--- Work order ---
Your copy should match the entries below exactly, apart from the images.

Stored dataset items:
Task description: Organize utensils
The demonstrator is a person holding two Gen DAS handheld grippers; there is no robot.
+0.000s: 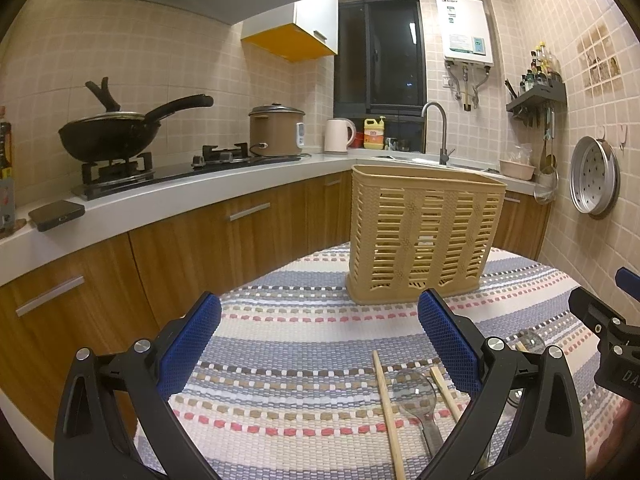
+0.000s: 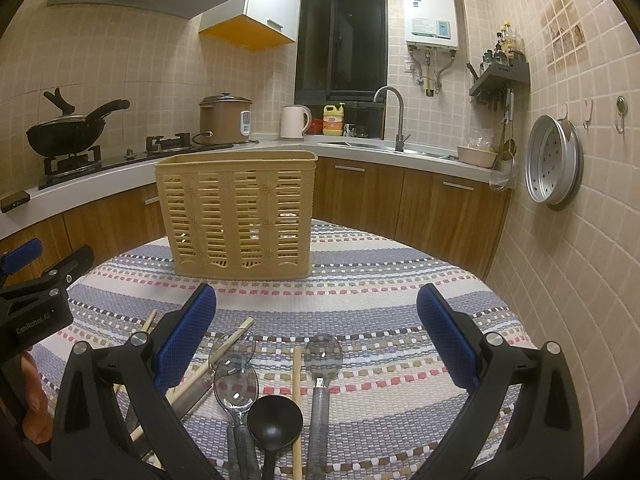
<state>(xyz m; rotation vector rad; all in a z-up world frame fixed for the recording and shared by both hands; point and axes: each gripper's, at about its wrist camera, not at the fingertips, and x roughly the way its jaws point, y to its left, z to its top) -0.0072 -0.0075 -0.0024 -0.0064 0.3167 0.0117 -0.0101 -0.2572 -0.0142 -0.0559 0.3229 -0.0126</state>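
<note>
A tan slotted utensil basket (image 1: 424, 240) stands upright on the striped table mat (image 1: 304, 344); it also shows in the right wrist view (image 2: 238, 216). My left gripper (image 1: 320, 340) is open and empty, short of the basket, with a clear spoon (image 1: 414, 394) and wooden chopsticks (image 1: 386, 408) lying below it. My right gripper (image 2: 316, 340) is open and empty above a clear spoon (image 2: 324, 354), a second clear spoon (image 2: 236, 380), a black ladle (image 2: 274, 424) and chopsticks (image 2: 297, 408). The left gripper also shows at the left edge of the right wrist view (image 2: 36, 280).
A kitchen counter (image 1: 168, 196) with a wok (image 1: 108, 132), rice cooker (image 1: 276, 130), kettle (image 1: 338, 136) and sink tap (image 1: 438, 128) runs behind the table. A phone (image 1: 56, 214) lies on the counter edge. A tiled wall with a hung steamer tray (image 2: 554, 160) stands close on the right.
</note>
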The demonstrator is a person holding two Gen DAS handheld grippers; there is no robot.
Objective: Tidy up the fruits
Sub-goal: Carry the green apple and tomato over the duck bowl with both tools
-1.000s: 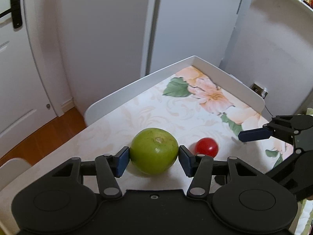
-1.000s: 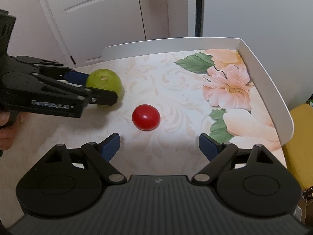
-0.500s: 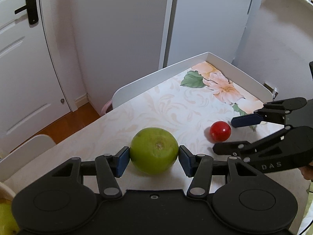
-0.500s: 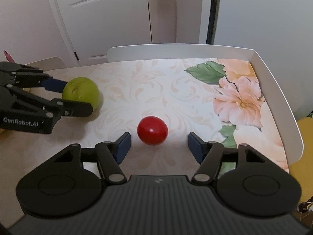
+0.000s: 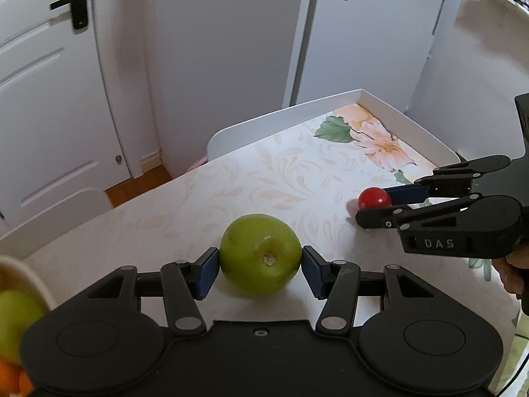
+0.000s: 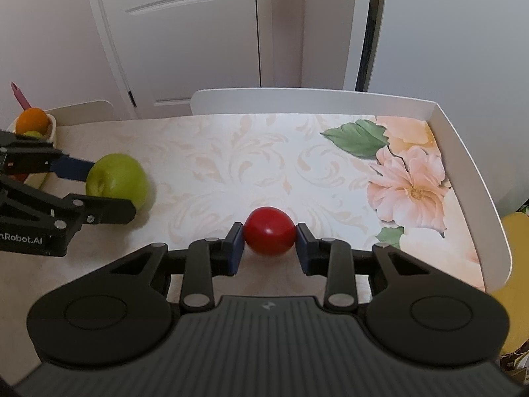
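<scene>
My left gripper [image 5: 260,266] is shut on a green apple [image 5: 260,253], its blue pads against both sides; the apple also shows in the right wrist view [image 6: 116,180], close over the table. My right gripper [image 6: 269,246] is shut on a small red tomato [image 6: 269,235], pads touching both sides; the tomato also shows in the left wrist view [image 5: 374,198] between the right gripper's fingers [image 5: 405,195]. A cream fruit bowl [image 6: 51,129] at the table's left holds an orange [image 6: 32,119] and a green fruit [image 5: 15,317].
The table has a floral cloth [image 6: 410,182] and a raised white rim [image 6: 469,152] at the back and right. White doors [image 6: 185,33] stand behind. A pink utensil [image 6: 20,94] sticks up by the bowl. A yellow seat [image 6: 514,284] is at the right.
My right gripper has moved forward and closed on the tomato. My left gripper has carried the green apple back and to the left, toward the bowl.
</scene>
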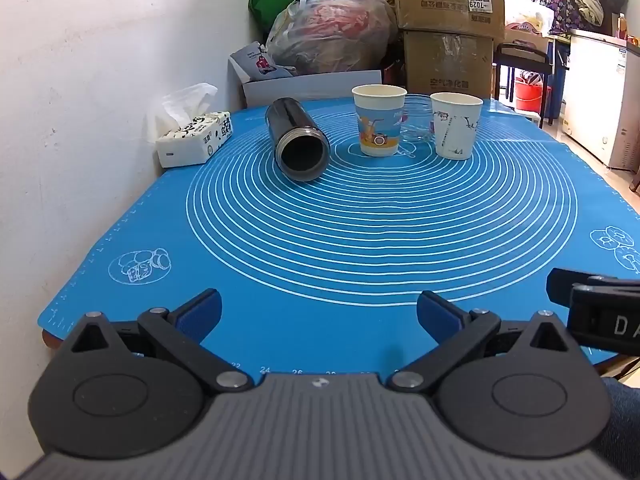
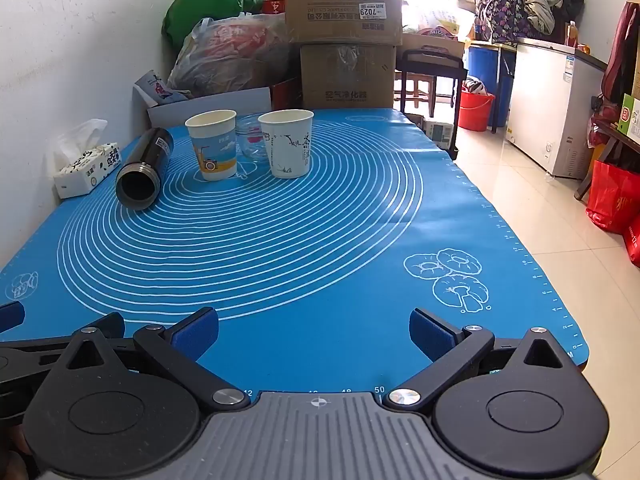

--- Task output ---
Task description: Organize utensils
The demonstrator is a person holding two Gen DAS handheld grippers; there is no robot.
+0.000s: 
+0.000s: 
<state>(xyz m; rotation vector rad; all in a z-up world frame fixed for the recording and shared by both hands; point and axes: each gripper's, at about its wrist camera, not at the fingertips, and x roughly the way its jaws point, y to its left, z to its top) -0.0072 -0.0075 -0.0024 -0.0064 0.3167 0.0117 -0.0101 -0.2572 -0.0142 -0.0559 0.3229 -0.0126</state>
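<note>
A tan slotted utensil basket (image 1: 424, 240) stands upright on the striped table mat (image 1: 304, 344); it also shows in the right wrist view (image 2: 238, 216). My left gripper (image 1: 320, 340) is open and empty, short of the basket, with a clear spoon (image 1: 414, 394) and wooden chopsticks (image 1: 386, 408) lying below it. My right gripper (image 2: 316, 340) is open and empty above a clear spoon (image 2: 324, 354), a second clear spoon (image 2: 236, 380), a black ladle (image 2: 274, 424) and chopsticks (image 2: 297, 408). The left gripper also shows at the left edge of the right wrist view (image 2: 36, 280).
A kitchen counter (image 1: 168, 196) with a wok (image 1: 108, 132), rice cooker (image 1: 276, 130), kettle (image 1: 338, 136) and sink tap (image 1: 438, 128) runs behind the table. A phone (image 1: 56, 214) lies on the counter edge. A tiled wall with a hung steamer tray (image 2: 554, 160) stands close on the right.
</note>
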The demonstrator is a person holding two Gen DAS handheld grippers; there is no robot.
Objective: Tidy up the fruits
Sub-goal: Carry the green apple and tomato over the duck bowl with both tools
-1.000s: 
-1.000s: 
-0.500s: 
-0.500s: 
+0.000s: 
+0.000s: 
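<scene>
My left gripper [image 5: 260,266] is shut on a green apple [image 5: 260,253], its blue pads against both sides; the apple also shows in the right wrist view [image 6: 116,180], close over the table. My right gripper [image 6: 269,246] is shut on a small red tomato [image 6: 269,235], pads touching both sides; the tomato also shows in the left wrist view [image 5: 374,198] between the right gripper's fingers [image 5: 405,195]. A cream fruit bowl [image 6: 51,129] at the table's left holds an orange [image 6: 32,119] and a green fruit [image 5: 15,317].
The table has a floral cloth [image 6: 410,182] and a raised white rim [image 6: 469,152] at the back and right. White doors [image 6: 185,33] stand behind. A pink utensil [image 6: 20,94] sticks up by the bowl. A yellow seat [image 6: 514,284] is at the right.
My right gripper has moved forward and closed on the tomato. My left gripper has carried the green apple back and to the left, toward the bowl.
</scene>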

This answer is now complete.